KÜRDİSTAN’DAN EMİR ALIYORUZ
Barakadan komuta merkezinde yan bölmedeki askerlerin gürültü patırtıları eşliğinde Albay Akid Fatih’e “Kime bağlısınız; nereden geldiniz; Kerkük’e geldiğinizde askerler var mıydı; Irak ordusu niye çözüldü; ordu tekrar dönebilir mi, İzzed el Duri kontrolü sağlayabilir mi; siz o zaman Kerkük’ten çekilir misiniz; Musul’dan Bağdat’a kadar bir türlü silahlı grup var, bunlar birbirine düşebilir mi, Irak Suriye gibi olur mu” diye sordum, yanıtladı: “Kürdistan’ın emriyle hareket ediyoruz. Eskiden Kerkük’teydik. Kürdistan’dan takviye güçler gelebilir. Biz olmasaydık Kerkük de Musul gibi olurdu.
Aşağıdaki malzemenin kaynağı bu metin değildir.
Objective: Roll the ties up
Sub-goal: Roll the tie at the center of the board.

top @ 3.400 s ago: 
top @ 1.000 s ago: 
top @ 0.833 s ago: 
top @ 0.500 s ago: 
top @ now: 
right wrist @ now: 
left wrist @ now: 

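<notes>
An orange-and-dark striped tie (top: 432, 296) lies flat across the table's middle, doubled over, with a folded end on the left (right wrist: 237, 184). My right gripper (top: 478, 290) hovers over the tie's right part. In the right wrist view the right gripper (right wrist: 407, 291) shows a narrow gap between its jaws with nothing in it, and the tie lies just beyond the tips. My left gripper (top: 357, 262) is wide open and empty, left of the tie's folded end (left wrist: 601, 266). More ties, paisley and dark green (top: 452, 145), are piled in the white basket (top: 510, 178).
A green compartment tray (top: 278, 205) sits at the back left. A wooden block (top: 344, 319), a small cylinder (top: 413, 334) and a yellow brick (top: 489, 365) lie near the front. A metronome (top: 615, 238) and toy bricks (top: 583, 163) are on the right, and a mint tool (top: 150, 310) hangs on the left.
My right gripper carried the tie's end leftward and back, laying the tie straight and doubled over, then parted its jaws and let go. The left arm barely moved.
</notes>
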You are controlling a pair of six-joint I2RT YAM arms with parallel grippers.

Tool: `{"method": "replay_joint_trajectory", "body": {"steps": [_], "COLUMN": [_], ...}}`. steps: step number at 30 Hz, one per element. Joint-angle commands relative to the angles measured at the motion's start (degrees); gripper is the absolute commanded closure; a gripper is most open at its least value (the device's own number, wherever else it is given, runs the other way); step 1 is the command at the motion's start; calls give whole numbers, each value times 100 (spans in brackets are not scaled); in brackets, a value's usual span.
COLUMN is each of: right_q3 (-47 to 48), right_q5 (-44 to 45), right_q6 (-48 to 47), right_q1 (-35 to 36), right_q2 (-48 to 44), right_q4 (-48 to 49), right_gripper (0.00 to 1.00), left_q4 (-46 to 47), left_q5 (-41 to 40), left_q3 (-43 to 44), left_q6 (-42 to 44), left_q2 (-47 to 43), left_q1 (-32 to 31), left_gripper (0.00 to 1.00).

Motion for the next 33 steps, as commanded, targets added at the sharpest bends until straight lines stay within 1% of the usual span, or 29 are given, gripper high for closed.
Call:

Kürt, Arap, Türkmen herkesin güvenliğini sağladık.”
TÜRKMENLERLE KIZ ALIP VERİRİZ
Peşmerge’nin fiilen kontrolü almasına yönelik Türkmenlerin rahatsızlığı ile ilgili soruya da yanındaki bir başka komutan yanıt verdi: “Türkmenler ile aramız iyi, yemin ederim aramızda fark yok. Türkmenler bizi, biz onları severiz, kız alıp veririz. Necad Hüseyin peşmergeye teşekkür etti.”
Şii sitemi
Türkiye başımıza çamur koydu
Şiilerin hali nicedir, onlar gelişmeleri nasıl görüyor diye soralım deyip Bağdat yolu üzerinden Tuzhurmatu’ya yöneldik. Şii güvenlik güçleri yola barikat kurmuş, eller tetikte, durdurdular. Pasaportumu alıp neden geldiğimi sordular. Gazeteci olduğumu, Tuzhurmatu’da insanlarla röportaj yapmak istediğimi söyledim. “Ne soracaksın” diye çıkıştı. Ardından da Türkmence tersledi: “Türkiye başımıza çamur koydu.” Yani “Bütün bu belaları başımıza Türkiye açtı.” Israrımız kâfi gelmedi ve geri çevrildik.